* **Exercise**:
Your answer should consist of the lines below that hold the word "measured".

* **Given information**:
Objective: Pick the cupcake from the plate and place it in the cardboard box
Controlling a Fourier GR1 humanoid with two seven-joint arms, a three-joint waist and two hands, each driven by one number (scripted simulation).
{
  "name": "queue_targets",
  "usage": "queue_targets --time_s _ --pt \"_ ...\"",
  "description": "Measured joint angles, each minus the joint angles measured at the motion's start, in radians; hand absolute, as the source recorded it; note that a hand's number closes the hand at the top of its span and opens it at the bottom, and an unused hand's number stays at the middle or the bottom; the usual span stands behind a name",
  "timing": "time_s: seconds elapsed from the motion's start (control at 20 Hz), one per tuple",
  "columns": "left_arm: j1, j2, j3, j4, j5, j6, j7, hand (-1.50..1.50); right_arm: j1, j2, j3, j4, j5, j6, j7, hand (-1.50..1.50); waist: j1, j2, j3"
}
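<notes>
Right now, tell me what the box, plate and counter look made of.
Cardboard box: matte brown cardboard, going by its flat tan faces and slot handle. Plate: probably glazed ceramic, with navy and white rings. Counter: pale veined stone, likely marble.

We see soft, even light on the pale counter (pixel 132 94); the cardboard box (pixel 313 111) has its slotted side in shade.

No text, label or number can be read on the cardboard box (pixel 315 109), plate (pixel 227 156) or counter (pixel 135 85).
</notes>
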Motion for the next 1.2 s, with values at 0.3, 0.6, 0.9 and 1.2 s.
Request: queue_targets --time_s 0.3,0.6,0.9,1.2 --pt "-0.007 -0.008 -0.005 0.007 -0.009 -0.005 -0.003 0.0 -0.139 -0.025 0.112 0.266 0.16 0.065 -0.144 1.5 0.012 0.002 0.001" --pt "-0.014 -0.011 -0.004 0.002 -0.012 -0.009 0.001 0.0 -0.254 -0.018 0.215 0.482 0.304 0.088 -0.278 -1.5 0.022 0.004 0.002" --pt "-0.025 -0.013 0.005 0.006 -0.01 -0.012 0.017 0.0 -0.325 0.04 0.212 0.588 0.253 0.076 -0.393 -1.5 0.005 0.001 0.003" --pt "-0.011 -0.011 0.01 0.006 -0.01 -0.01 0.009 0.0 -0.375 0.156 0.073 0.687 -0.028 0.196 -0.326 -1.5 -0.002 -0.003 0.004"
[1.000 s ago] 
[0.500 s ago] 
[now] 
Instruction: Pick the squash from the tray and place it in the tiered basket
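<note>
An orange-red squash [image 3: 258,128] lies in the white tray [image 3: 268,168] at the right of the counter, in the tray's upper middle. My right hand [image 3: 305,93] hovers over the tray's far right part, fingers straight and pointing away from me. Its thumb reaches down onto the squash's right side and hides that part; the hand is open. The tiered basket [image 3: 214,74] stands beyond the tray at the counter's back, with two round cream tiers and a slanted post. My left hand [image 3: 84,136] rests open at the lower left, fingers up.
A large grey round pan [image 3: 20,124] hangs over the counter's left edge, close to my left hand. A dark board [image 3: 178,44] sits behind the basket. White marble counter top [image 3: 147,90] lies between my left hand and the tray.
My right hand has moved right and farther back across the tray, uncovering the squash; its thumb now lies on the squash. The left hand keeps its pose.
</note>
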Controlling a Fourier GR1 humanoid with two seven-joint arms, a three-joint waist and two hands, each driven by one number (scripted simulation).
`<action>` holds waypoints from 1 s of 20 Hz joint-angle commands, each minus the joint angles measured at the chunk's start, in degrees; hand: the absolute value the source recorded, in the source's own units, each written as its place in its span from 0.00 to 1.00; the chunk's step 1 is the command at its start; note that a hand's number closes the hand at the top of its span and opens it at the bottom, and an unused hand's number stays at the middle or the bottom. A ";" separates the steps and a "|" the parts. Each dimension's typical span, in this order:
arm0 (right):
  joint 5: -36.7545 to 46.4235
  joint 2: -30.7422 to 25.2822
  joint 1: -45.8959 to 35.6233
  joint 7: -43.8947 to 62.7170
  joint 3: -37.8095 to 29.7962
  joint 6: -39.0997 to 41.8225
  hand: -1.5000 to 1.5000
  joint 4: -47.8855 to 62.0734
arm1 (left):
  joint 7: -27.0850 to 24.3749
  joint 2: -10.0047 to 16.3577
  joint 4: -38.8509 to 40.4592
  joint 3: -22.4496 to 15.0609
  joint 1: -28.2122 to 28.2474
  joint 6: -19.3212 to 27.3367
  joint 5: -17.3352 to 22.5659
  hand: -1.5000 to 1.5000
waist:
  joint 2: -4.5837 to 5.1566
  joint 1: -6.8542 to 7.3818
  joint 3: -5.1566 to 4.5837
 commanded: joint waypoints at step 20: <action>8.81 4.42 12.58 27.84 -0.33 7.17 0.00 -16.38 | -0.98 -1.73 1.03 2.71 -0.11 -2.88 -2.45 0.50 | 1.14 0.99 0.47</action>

* **Solution**:
  "description": "Measured joint angles, each minus the joint angles measured at the motion's start, in radians; hand absolute, as the source recorded it; note that a hand's number closes the hand at the top of its span and opens it at the bottom, and an unused hand's number stays at the middle or the bottom; the usual span stands behind a name",
`<action>` holds waypoints from 1 s of 20 Hz joint-angle commands, each minus the joint angles measured at the chunk's start, in degrees; hand: the absolute value the source recorded, in the source's own units, each written as its place in its span from 0.00 to 1.00; the chunk's step 1 is the command at its start; note that a hand's number closes the hand at the top of its span and opens it at the bottom, and an unused hand's number stays at the middle or the bottom. A ";" separates the steps and a "|" the parts. Each dimension's typical span, in this order:

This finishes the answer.